Neurons have a polarized structure, including dendrites and axons, and compartment-specific functions can be affected by dwelling mitochondria. It is known that the morphology of mitochondria is closely related to the functions of neurons and neurodegenerative diseases. Even though several deep learning methods have been developed to automatically analyze the morphology of mitochondria, the application of existing methods to actual analysis still encounters several difficulties. Since the performance of pre-trained deep learning model may vary depending on the target data, re-training of the model is often required. Besides, even though deep learning has shown superior performance under a constrained setup, there are always errors that need to be corrected by humans in real analysis. To address these issues, we introduce MitoVis, a novel visualization system for end-to-end data processing and interactive analysis of the morphology of neuronal mitochondria. MitoVis enables interactive fine-tuning of a pre-trained neural network model without the domain knowledge of machine learning, which allows neuroscientists to easily leverage deep learning in their research.

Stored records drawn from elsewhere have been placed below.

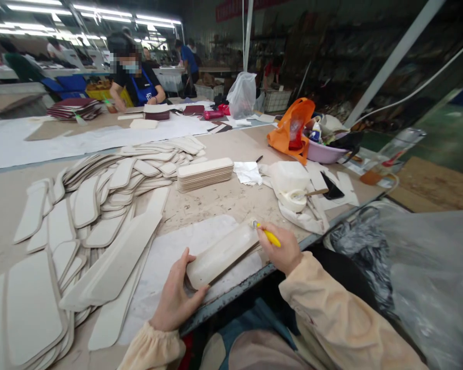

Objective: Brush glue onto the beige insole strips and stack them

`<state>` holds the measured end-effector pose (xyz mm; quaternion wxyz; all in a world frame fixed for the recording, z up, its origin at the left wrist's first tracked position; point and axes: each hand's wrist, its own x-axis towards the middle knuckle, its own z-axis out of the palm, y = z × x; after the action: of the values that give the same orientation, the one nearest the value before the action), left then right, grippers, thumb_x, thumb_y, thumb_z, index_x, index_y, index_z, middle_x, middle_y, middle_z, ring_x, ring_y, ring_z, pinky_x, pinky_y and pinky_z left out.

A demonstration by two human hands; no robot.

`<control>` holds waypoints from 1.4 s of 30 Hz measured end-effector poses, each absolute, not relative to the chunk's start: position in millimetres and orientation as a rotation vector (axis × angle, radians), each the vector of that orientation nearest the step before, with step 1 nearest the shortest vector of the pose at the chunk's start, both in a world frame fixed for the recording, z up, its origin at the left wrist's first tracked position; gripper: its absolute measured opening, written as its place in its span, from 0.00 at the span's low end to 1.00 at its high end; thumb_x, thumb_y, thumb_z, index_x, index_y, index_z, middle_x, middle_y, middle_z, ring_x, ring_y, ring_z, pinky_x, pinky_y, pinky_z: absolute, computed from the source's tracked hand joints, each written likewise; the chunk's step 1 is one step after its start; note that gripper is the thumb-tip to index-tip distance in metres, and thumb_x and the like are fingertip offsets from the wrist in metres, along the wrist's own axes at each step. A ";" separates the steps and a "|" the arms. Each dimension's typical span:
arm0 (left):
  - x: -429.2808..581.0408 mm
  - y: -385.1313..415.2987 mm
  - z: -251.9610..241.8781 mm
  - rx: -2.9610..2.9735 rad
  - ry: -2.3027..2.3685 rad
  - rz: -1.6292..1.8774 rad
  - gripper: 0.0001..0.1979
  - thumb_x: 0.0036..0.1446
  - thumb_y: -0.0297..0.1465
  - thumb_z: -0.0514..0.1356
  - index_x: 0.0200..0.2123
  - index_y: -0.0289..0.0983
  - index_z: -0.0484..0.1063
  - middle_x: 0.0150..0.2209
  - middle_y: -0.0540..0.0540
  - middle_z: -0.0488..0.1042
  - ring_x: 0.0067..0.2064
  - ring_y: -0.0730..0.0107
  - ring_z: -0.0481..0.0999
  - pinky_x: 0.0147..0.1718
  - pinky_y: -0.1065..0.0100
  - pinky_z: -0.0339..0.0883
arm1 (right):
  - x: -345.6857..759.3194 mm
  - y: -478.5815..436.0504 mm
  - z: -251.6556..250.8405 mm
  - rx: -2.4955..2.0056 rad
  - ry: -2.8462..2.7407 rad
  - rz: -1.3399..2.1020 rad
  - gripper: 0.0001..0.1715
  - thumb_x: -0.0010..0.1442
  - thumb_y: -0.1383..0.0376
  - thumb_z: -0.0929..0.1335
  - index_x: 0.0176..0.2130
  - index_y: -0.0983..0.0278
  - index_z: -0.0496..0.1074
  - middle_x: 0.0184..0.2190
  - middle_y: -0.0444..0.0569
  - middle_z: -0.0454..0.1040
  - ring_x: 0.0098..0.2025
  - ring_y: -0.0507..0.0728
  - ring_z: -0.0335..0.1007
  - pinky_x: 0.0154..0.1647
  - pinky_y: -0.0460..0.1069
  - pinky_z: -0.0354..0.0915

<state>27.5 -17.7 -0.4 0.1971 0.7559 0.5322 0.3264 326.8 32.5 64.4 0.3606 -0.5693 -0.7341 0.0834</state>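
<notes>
My left hand [179,293] grips the near-left end of a long off-white panel [224,252] with rounded corners, thumb and fingers on either side of it. The panel lies on a white sheet [200,228] near the table's front edge. My right hand [281,249] is closed round a yellow-handled tool [270,236]. Its small metal-looking head touches or hovers just over the panel's far-right end; its exact kind is too small to make out. Beyond the panel stands a neat stack of similar pale pieces [206,174].
Many loose off-white pieces [116,205] spread over the left side. At right are a white tub [298,198] with a stick in it, a dark phone-like object [332,186], an orange bag [293,126] and a lilac basin [324,153]. A co-worker [137,85] works across the table.
</notes>
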 end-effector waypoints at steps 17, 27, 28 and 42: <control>27.7 -16.4 -2.9 2.139 1.518 0.936 0.44 0.52 0.38 0.63 0.66 0.40 0.43 0.52 0.39 0.67 0.54 0.55 0.70 0.54 0.50 0.65 | 313.7 -1.3 58.3 -1.134 -1.994 0.363 0.07 0.62 0.68 0.63 0.39 0.62 0.70 0.32 0.50 0.77 0.34 0.54 0.73 0.37 0.49 0.67; 27.2 -17.4 -3.3 2.141 1.524 0.940 0.44 0.52 0.38 0.63 0.67 0.40 0.42 0.53 0.40 0.67 0.54 0.55 0.69 0.54 0.50 0.65 | 319.8 -3.5 50.4 -1.215 -2.151 0.029 0.08 0.60 0.70 0.62 0.36 0.64 0.71 0.27 0.50 0.74 0.31 0.55 0.70 0.34 0.49 0.65; 27.5 -17.2 -3.3 2.140 1.526 0.936 0.44 0.52 0.38 0.63 0.67 0.40 0.42 0.53 0.40 0.67 0.54 0.55 0.69 0.54 0.50 0.65 | 311.4 -9.3 49.8 -1.165 -2.193 0.033 0.08 0.60 0.70 0.62 0.35 0.64 0.71 0.25 0.49 0.72 0.30 0.55 0.69 0.32 0.48 0.64; 28.2 -16.7 -2.0 2.143 1.529 0.930 0.44 0.52 0.38 0.63 0.66 0.40 0.43 0.52 0.40 0.68 0.54 0.55 0.70 0.53 0.50 0.65 | 308.2 -22.4 55.6 -1.219 -2.190 0.023 0.08 0.59 0.70 0.62 0.32 0.63 0.70 0.23 0.48 0.71 0.28 0.54 0.68 0.31 0.48 0.63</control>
<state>28.2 -16.7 -2.0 0.1740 0.7559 0.5391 0.3281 308.2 -22.4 55.6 0.3121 -0.4620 -0.8301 0.0089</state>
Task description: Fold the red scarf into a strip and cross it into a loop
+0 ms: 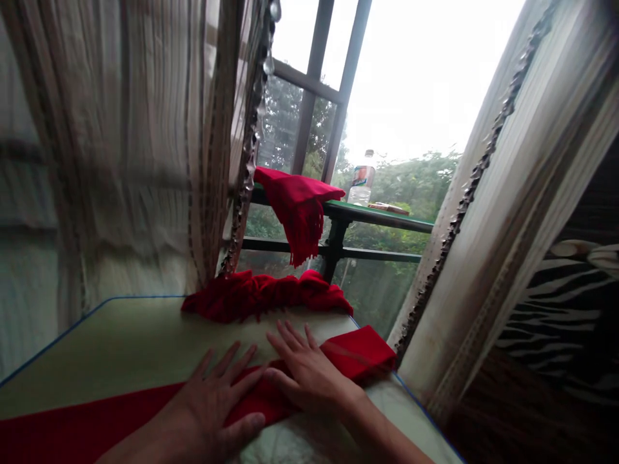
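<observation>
My left hand [217,393] and my right hand [304,370] lie flat side by side on a red cloth [140,415], fingers spread and pointing away from me. The cloth is a long band spread across a pale green table [120,348] with a blue edge. Its far end [360,351] shows past my right hand. Beyond my fingertips, a bunched red fabric [261,296] lies along the table's far edge, not touching either hand.
A red fringed scarf [297,209] hangs over a green window rail [377,216], with a water bottle [362,180] standing on the rail. Sheer curtains [120,142] with beaded trim flank the window. Zebra-striped fabric [561,303] lies at the right.
</observation>
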Demonstrator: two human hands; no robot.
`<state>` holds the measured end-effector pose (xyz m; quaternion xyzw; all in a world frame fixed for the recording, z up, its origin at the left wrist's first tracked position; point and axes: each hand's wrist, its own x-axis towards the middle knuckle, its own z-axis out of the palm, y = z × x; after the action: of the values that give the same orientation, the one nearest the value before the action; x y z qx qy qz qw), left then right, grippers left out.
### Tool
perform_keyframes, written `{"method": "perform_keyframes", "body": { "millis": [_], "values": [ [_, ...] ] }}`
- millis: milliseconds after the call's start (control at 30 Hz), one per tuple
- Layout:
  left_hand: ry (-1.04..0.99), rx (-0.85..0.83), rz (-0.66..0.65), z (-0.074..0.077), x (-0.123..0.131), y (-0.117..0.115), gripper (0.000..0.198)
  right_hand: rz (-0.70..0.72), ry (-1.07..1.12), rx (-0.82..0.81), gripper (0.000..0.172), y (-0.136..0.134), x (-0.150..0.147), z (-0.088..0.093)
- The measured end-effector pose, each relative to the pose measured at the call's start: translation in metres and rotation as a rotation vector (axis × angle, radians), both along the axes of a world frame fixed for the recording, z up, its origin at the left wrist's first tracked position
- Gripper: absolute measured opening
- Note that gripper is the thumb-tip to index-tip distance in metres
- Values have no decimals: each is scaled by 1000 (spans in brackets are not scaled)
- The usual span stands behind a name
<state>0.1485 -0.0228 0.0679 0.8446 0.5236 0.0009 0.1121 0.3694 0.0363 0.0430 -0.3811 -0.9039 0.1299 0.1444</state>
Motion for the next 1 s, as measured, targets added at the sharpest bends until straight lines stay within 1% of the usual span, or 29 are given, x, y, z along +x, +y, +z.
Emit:
{"method": "perform_keyframes", "body": {
  "millis": [67,133,200,233,367,400,500,567,667,833,933,1000],
  "values": [
    [-27,7,-10,-1,-1,-2,69,86,-9,-20,79,-6,-3,6],
    [-39,4,-15,-2,-2,-4,72,117,-44,-71,82,-10,-5,7],
    [-52,12,-11,-5,-3,-5,77,106,-80,-98,82,-11,-5,5],
    [-58,20,-7,-8,-4,-5,81,93,-88,-84,82,-11,-4,4],
    [-99,44,-38,-21,-9,-3,89,39,-81,64,75,-8,1,-2],
    [-111,44,-53,-24,-10,-2,90,39,-91,71,73,-8,2,-3],
    [-139,48,-75,-31,-13,-1,92,47,-165,26,73,-6,2,-7],
    [-141,52,-76,-32,-14,-1,93,52,-176,37,72,-6,2,-9],
    [-132,75,-78,-33,-13,-2,91,71,-131,104,70,-7,0,-13],
    [-128,61,-76,-34,-12,-1,97,79,-165,72,75,-9,-3,-18],
    [-128,43,-66,-35,-12,-1,101,50,-167,79,77,-11,-5,-17],
    [-131,42,-71,-35,-12,-1,102,43,-198,43,79,-12,-6,-14]
  ]
}}
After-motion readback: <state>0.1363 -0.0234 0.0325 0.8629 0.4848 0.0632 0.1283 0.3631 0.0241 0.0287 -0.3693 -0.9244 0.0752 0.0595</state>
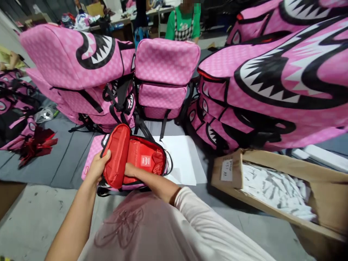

MitoVis also provides novel visual guides and interactive proofreading functions so that the users can quickly identify and correct errors in the result with minimal effort. We demonstrate the usefulness and efficacy of the system via a case study conducted by a neuroscientist on a real analysis scenario. The result shows that MitoVis allows up to 15x faster analysis with similar accuracy compared to the fully manual analysis method.